Quels motifs ont-pu pousser? l'Allemagne à un effort aussi «kolossal», quelle sera sa répercussion sur la situation respective des armées française et allemande, comment pouvons-nous y répondre? C'est ce que nous nous sommes proposé d'examiner ici

POURQUOI L'ALLEMAGNE AUGMENTE SES EFFECTIFS

Incontestablement, le réveil de l'énergie française, la cohésion de la Triple Entente qui n'a cessé de se cimenter au cours de la crise balkanique, le perfectionnement ininterrompu de l'armée russe, ont dû être des causes prédominantes et justifier pour l'Allemagne «la nécessité d'affermir sa position de force au coeur de l'Europe». Mais il est aussi d'autres motifs à cette extension nouvelle.

Les créations d'unités prévues par la loi du 14 juin 1912 nécessitaient un accroissement minimum d'une soixantaine de mille hommes par rapport aux effectifs budgétaires précédents; or, la loi n'envisageait qu'une augmentation d'environ 30.000 hommes... Sous peine de réduire le personnel des compagnies, escadrons, batteries, il fallait trouver des ressources complémentaires; c'est là l'objet du projet annoncé; il permettra en outre d'autres améliorations.

L'armée allemande présentait jusqu'ici trois types d'unités: les unes à effectif fort, stationnées en couverture sur les frontières d'Alsace et de Pologne, les autres à effectif moyen ou faible; de plus, un certain nombre de régiments d'infanterie ne comportaient que 2 bataillons au lieu de 3 et certaines batteries n'attelaient pas le complet de leurs 6 pièces.
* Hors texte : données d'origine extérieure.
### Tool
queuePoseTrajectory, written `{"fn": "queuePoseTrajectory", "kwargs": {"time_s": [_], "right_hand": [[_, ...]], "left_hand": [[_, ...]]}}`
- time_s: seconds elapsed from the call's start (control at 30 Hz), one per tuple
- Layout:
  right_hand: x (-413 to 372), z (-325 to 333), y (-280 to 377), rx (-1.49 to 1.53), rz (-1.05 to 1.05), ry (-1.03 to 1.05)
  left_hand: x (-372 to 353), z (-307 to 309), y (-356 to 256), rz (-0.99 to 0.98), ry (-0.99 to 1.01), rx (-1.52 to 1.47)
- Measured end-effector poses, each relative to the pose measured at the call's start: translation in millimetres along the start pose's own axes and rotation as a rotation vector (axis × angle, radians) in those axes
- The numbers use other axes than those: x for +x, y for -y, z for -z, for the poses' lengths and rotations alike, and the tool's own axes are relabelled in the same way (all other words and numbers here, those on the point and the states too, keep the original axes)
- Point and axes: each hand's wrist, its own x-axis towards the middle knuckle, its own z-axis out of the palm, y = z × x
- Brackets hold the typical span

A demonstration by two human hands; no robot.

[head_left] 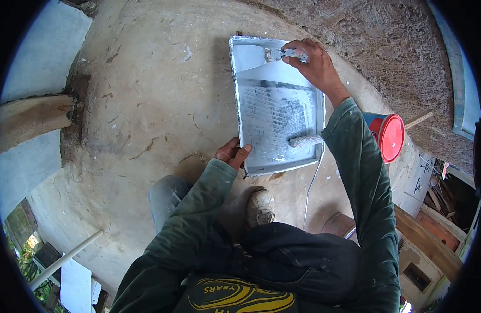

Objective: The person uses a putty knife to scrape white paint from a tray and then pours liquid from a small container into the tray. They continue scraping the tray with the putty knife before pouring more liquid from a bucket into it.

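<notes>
A paint tray (241, 117) with pale paint in its far end and a smeared ribbed slope lies on the floor. My left hand (234, 153) grips the tray's near left edge, thumb on top of the rim. At the far right end, my right hand (311, 58) is closed round the paint-covered handle of a roller. The white roller (249, 57) rests in the paint at the tray's far left corner. A smaller paint-coated stick or roller (305, 141) lies across the tray's right edge, partly behind my right sleeve.
Right of my right sleeve is a bucket with a red lid (392, 139), a wooden stick (419, 119) beside it. A rough wall (376, 47) rises at the upper right. My shoe (261, 207) is near the tray. A pale pole (68, 259) sits lower left.
</notes>
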Motion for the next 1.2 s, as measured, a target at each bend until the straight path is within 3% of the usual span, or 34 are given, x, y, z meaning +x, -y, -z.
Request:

Les ressources prévues vont offrir la possibilité de compléter organiquement tous les régiments, toutes les batteries, et de porter toutes les unités de l'intérieur à l'effectif moyen de 141 hommes de troupe par compagnie, 113 hommes par batterie ou même davantage, les unités de couverture conservant respectivement leurs 160 hommes par compagnie et leurs 128 hommes par batterie.

Jusqu'alors, grâce à sa forte natalité, l'Allemagne pouvait limiter ses incorporations annuelles. Un certain nombre de jeunes gens, 92.000 en 1911, nous dit la Revue militaire des armées étrangères, classés

dans l'Ersatz-Réserve, n'accomplissaient pas de service actif; ils étaient simplement astreints à des périodes d'exercices. Désormais, d'après les indications de la presse berlinoise, cette «réserve de recrutement» serait en grande partie incorporée définitivement dans l'armée active. Incontestablement, l'Allemagne pourrait encore dépasser cet effort, puisque, en 1911, les conseils de revision ont eu à statuer sur 563.000 jeunes gens de vingt ans pour en incorporer moins de la moitié; encore, auraient-ils dû en examiner davantage, puisque plus de 40.000 jeunes Allemands, émigrants ou insoumis, ne se sont pas présentés devant les commissions de recrutement!

Quoi qu'il en soit, il n'apparaît pas jusqu'ici que la création d'unités nouvelles ait été envisagée; il faut d'abord étoffer convenablement les formations existantes; d'ailleurs, l'insuffisance des casernements ne se prêterait pas à l'installation de nouveaux corps de troupe. Retenons cependant que, dès maintenant, les bataillons d'infanterie seraient en nombre suffisant pour porter les corps d'armée allemands de 25 à 27; notre nouvelle loi des cadres nous offre d'ailleurs une possibilité analogue. Il n'apparaît donc pas, jusqu'à plus ample informé, que nos tableaux donnés précédemment (l'Illustration du 4 janvier) concernant la comparaison des unités du temps de paix dussent être modifiés; seules, les ressources mobilisables, ainsi que l'indique le tableau n° 1, seront influencées par les nouvelles dispositions.

POURQUOI LA FRANCE DOIT ACCROITRE SES ARMEMENTS

Si le rapport des grandes unités stratégiques, des corps d'armée, ne semble guère devoir être troublé, pas plus que celui des unités tactiques, bataillons, escadrons et batteries, si, sur le champ de la bataille décisive, l'équilibre paraît n'être pas modifié, la situation créée par l'Allemagne nous impose cependant une réplique.